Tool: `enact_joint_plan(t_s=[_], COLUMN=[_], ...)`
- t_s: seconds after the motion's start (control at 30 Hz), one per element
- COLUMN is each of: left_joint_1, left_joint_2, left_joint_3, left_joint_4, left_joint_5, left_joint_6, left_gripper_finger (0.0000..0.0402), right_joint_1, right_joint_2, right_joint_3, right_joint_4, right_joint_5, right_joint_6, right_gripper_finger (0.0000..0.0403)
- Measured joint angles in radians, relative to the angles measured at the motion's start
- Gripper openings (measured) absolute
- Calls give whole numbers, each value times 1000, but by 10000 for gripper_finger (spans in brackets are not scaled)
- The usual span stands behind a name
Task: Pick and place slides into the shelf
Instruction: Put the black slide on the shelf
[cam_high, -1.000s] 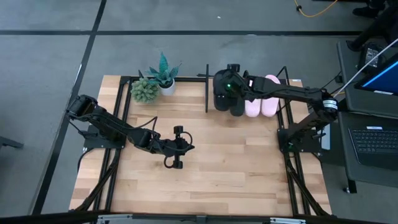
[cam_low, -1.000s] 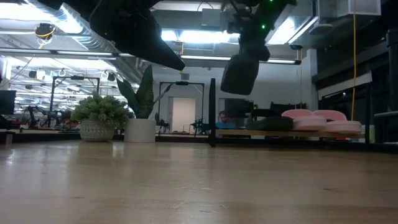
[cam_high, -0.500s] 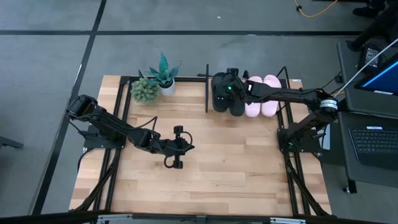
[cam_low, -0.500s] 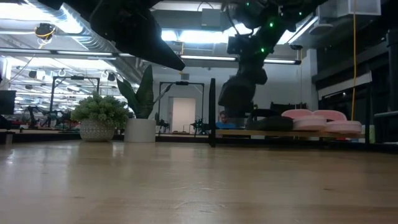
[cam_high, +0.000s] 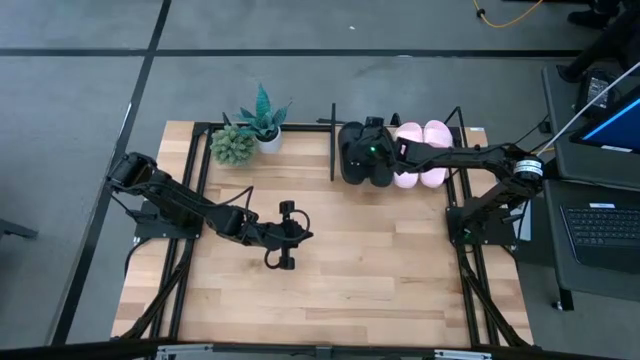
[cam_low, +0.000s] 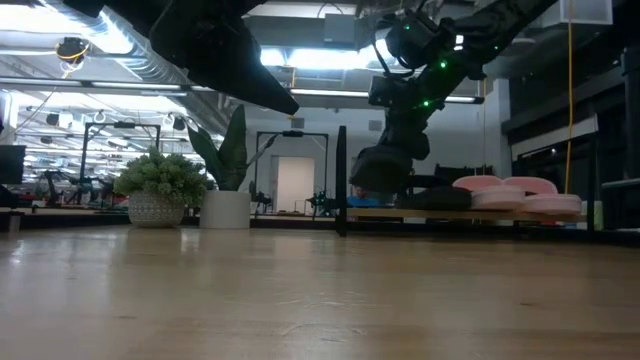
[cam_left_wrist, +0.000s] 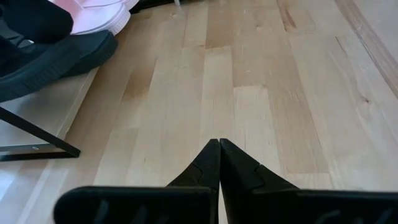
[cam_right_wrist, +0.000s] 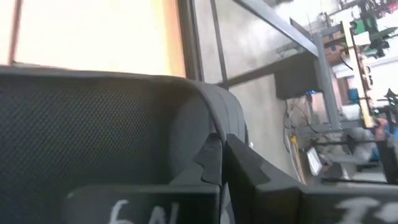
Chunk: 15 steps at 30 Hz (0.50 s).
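Note:
My right gripper (cam_high: 370, 148) is shut on one black slide (cam_high: 352, 152) over the left end of the shelf (cam_high: 331, 150) at the table's far edge. In the low view that slide (cam_low: 378, 170) hangs just above the shelf's wood board (cam_low: 460, 213). A second black slide (cam_low: 435, 198) and two pale pink slides (cam_high: 407, 155) (cam_high: 435, 152) rest flat on the board to its right. My left gripper (cam_high: 284, 240) is shut and holds nothing; it hovers over the middle of the table. My right gripper pinches a thin black edge of the slide (cam_right_wrist: 214, 118) between its two fingers, beside a textured black surface (cam_right_wrist: 93, 124); strap or sole wall, I cannot tell. The arm reaches in from the table's right. The slide is lifted clear, tilted, hanging below the fingers.
Two potted plants (cam_high: 233, 145) (cam_high: 265, 122) stand at the far edge, left of the shelf. An upright black rod (cam_low: 341, 180) marks the shelf's left end. Bare wood (cam_high: 380, 260) spreads across the table's middle and near side. Arm mounting frames line both side edges.
My right gripper has come down toward the shelf board and shifted slightly left, carrying the black slide. The slide has dropped from well above the shelf to just over its left end and has tipped from hanging steeply toward level.

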Motion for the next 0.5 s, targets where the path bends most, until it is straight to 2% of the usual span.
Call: enact_joint_plan(t_s=[0.5], left_joint_1=[0], left_joint_2=[0], left_joint_3=[0], left_joint_4=[0], left_joint_5=[-1], left_joint_6=[-1], left_gripper_finger=[0], right_joint_1=[-32], right_joint_2=[12], right_joint_3=[-32], right_joint_4=[70], right_joint_5=[-61], right_joint_6=[33], right_gripper_finger=[8])
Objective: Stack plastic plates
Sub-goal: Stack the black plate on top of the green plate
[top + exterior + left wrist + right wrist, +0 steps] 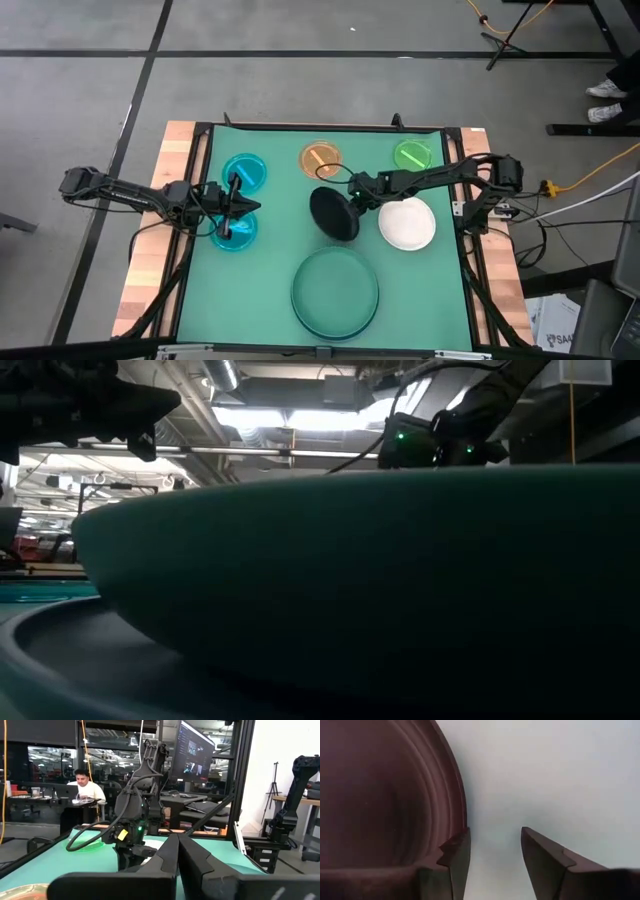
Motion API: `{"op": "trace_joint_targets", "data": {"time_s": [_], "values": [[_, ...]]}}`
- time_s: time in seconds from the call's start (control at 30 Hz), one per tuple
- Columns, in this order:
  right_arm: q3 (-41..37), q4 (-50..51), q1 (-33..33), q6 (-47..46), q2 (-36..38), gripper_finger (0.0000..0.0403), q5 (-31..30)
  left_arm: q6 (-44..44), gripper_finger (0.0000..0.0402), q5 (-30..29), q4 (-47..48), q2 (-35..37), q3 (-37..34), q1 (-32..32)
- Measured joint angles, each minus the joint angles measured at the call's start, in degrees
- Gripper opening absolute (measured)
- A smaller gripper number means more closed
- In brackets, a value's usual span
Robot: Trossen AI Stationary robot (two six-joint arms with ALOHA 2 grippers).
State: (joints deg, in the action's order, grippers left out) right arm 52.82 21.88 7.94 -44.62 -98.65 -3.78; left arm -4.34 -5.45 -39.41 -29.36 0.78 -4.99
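Note:
My right gripper [352, 190] [495, 830] is open beside the black plate [333, 213], which looks tilted on the green mat. The white plate [407, 223] lies flat just right of it. My left gripper [248, 207] [177, 842] is shut and empty, level above the mat between the two translucent cyan plates [245, 170] [235, 230]. The orange plate [320, 158] and the light green plate [412, 155] lie flat near the far edge. The dark green plate [335, 292] [350, 580] rests inside the large blue plate [60, 660] near the front edge. My right gripper has the black plate's rim [461, 817] against the outer side of one finger [457, 852]; nothing is between the two fingers. It comes from the table's right, slanting down. The plate appears raised on the side nearest the gripper, with its opposite edge on the mat.
The green mat [270, 280] covers the table, with wooden strips [150, 270] along both sides. Bare mat shows at the front left and front right corners. In the left wrist view, a person sits at a desk in the room beyond, behind my right arm [140, 810].

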Motion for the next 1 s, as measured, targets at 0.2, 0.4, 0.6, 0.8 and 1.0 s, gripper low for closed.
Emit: {"op": "trace_joint_targets", "data": {"time_s": [0.2, 0.4, 0.6, 0.8, 1.0], "values": [[0.0, -1.0, 0.0, 0.1, 0.0, 0.0160, 1.1, 0.0, 0.0004, 0.0, 0.0, 0.0, 0.0, 0.0], [0.0, -0.7, 0.0, 0.0, 2.0, 0.0160, 2.4, 0.0, 0.0004, 0.0, 0.0, 0.0, 0.0, 0.0], [0.0, -0.9, 0.0, 0.0, 6.1, 0.0160, 1.8, 0.0, 0.0004, -0.1, 0.0, 0.0, 0.0, 0.0], [0.0, -7.0, 0.0, 0.3, 7.3, 0.0160, 0.4, 0.1, 0.0004, -1.3, 0.0, 0.0, 0.0, 0.0], [0.1, -12.8, 0.0, 1.4, 4.8, 0.0160, -1.1, 1.0, 0.0004, -1.6, -0.1, 0.0, 0.0, 0.0]]}}
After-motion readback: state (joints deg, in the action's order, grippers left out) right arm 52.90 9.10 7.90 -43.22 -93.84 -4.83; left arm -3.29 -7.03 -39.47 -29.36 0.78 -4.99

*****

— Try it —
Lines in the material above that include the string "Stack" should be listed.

— Reply —
Objective: Stack plastic plates
Sub-goal: Stack the black plate on top of the green plate

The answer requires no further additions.